How to Configure NTFS Permissions in Windows

6 min read

Set and manage NTFS file and folder permissions in Windows using the GUI, icacls command, and PowerShell. Control who can read, write, or execute files on your system.

NTFS permissions control who can access files and folders on Windows drives. They work alongside share permissions for network access and are the foundation of Windows file security.


Understanding NTFS Permissions

Basic permission levels:

Permission What it allows
Full Control Read, write, delete, change permissions
Modify Read, write, delete (but not change permissions)
Read & Execute Open files and run programs
Read View file contents and properties
Write Create files, write data
List Folder Contents View folder contents only

Permissions are cumulative — a user gets the sum of permissions from all groups they belong to. Deny always overrides Allow.


View Permissions via GUI

Right-click file or folder → PropertiesSecurity tab

Shows users/groups and their permissions. Click a user to see exactly which permissions are granted.

Advanced permissions: Click Advanced → shows inherited permissions, owner, and granular access control entries (ACEs).


Modify Permissions via GUI

Right-click → PropertiesSecurityEdit

  • Add — add a new user or group
  • Select user → check/uncheck permissions
  • Remove — remove a user's permissions

Important: click Advanced → disable Inheritance if you want to set custom permissions independent of parent folder.

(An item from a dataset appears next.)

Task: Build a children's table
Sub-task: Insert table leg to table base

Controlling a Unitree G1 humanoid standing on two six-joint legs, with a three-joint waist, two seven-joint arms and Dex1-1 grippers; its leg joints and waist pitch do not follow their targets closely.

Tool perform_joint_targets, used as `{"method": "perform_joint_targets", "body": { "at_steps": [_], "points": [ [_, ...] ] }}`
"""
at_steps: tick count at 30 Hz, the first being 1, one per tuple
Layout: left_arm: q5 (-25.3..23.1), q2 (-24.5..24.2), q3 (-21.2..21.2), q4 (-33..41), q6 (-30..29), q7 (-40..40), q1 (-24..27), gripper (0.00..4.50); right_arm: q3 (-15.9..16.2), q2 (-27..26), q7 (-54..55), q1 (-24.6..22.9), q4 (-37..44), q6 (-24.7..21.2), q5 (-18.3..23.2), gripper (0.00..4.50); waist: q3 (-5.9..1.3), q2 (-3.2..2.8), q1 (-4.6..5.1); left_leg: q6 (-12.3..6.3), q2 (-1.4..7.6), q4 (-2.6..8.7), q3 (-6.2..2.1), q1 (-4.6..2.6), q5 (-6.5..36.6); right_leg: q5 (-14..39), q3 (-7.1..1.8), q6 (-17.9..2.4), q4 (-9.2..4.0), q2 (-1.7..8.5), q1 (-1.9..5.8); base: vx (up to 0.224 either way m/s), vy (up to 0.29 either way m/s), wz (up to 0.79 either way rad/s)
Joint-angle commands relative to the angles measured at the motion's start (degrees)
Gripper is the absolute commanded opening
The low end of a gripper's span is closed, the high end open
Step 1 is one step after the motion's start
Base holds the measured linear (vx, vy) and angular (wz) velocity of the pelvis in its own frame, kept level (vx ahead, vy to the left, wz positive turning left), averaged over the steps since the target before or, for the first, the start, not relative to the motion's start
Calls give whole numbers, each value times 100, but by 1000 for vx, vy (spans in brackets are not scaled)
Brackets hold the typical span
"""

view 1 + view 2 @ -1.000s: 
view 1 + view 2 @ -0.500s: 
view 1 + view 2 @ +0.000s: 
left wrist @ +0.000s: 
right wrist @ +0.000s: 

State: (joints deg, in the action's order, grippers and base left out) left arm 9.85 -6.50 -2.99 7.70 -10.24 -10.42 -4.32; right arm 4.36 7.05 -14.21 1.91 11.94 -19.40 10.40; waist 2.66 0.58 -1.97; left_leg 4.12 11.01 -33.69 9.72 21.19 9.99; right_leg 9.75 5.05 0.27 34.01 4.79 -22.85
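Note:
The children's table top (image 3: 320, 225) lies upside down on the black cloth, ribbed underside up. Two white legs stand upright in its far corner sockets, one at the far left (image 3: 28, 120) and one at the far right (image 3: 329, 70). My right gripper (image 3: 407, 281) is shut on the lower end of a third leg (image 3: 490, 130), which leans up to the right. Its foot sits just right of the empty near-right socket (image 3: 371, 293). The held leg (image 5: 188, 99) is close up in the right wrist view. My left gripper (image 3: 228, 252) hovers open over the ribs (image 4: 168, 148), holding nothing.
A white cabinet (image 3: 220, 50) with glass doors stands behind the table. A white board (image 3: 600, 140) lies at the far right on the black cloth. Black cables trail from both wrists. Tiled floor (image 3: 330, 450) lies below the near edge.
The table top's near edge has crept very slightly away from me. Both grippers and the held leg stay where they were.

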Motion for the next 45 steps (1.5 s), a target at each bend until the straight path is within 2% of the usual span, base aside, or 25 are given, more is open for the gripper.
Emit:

Manage Permissions with icacls

icacls is the command-line tool for NTFS permissions:

# View current permissions
icacls "C:\SecureFolder"

# Grant user Read permission
icacls "C:\SecureFolder" /grant "Username:(R)"

# Grant Full Control
icacls "C:\SecureFolder" /grant "Username:(F)"

# Grant Modify to a group
icacls "C:\SecureFolder" /grant "Domain\GroupName:(M)"

# Remove user permissions
icacls "C:\SecureFolder" /remove "Username"

# Deny Write access
icacls "C:\SecureFolder" /deny "Username:(W)"

# Apply to all subfolders and files
icacls "C:\SecureFolder" /grant "Username:(OI)(CI)(R)"
# OI = Object Inherit (files), CI = Container Inherit (subfolders)

# Reset to inherited permissions
icacls "C:\SecureFolder" /reset /T

Manage Permissions with PowerShell

# Get current ACL
Get-Acl "C:\SecureFolder" | Format-List

# Grant Read to a user
$acl = Get-Acl "C:\SecureFolder"
$rule = New-Object System.Security.AccessControl.FileSystemAccessRule(
  "Username", "Read", "ContainerInherit,ObjectInherit", "None", "Allow"
)
$acl.SetAccessRule($rule)
Set-Acl "C:\SecureFolder" $acl

# Remove all permissions for a user
$acl = Get-Acl "C:\SecureFolder"
$acl.Access | Where-Object {$_.IdentityReference -like "*Username*"} |
  ForEach-Object {$acl.RemoveAccessRule($_)}
Set-Acl "C:\SecureFolder" $acl

# Copy ACL from one folder to another
$acl = Get-Acl "C:\SourceFolder"
Set-Acl "C:\DestinationFolder" $acl

Change Owner

# Take ownership of a folder (run as Administrator)
takeown /F "C:\SecureFolder" /R /D Y

# Then grant full control
icacls "C:\SecureFolder" /grant Administrators:F /T

Inheritance

By default, files inherit permissions from their parent folder. To break inheritance:

$acl = Get-Acl "C:\SecureFolder"

# Disable inheritance, copy existing permissions
$acl.SetAccessRuleProtection($true, $true)

# Disable inheritance, remove inherited permissions
$acl.SetAccessRuleProtection($true, $false)

Set-Acl "C:\SecureFolder" $acl

Audit File Access

Log who accesses a file (requires audit policy to be enabled):

# Enable object access auditing
auditpol /set /subcategory:"File System" /success:enable /failure:enable

# Set audit on a folder
$acl = Get-Acl "C:\SecureFolder"
$audit = New-Object System.Security.AccessControl.FileSystemAuditRule(
  "Everyone", "Read", "ContainerInherit,ObjectInherit", "None", "Success"
)
$acl.SetAuditRule($audit)
Set-Acl "C:\SecureFolder" $acl

Access events appear in Security log as Event ID 4663.


Summary

View permissions: right-click → Properties → Security. Modify via GUI for simple changes, icacls for scripting, PowerShell for complex automation. Always prefer Modify over Full Control for regular users — they don't need to change permissions. Use Deny sparingly — it overrides Allow from any group membership.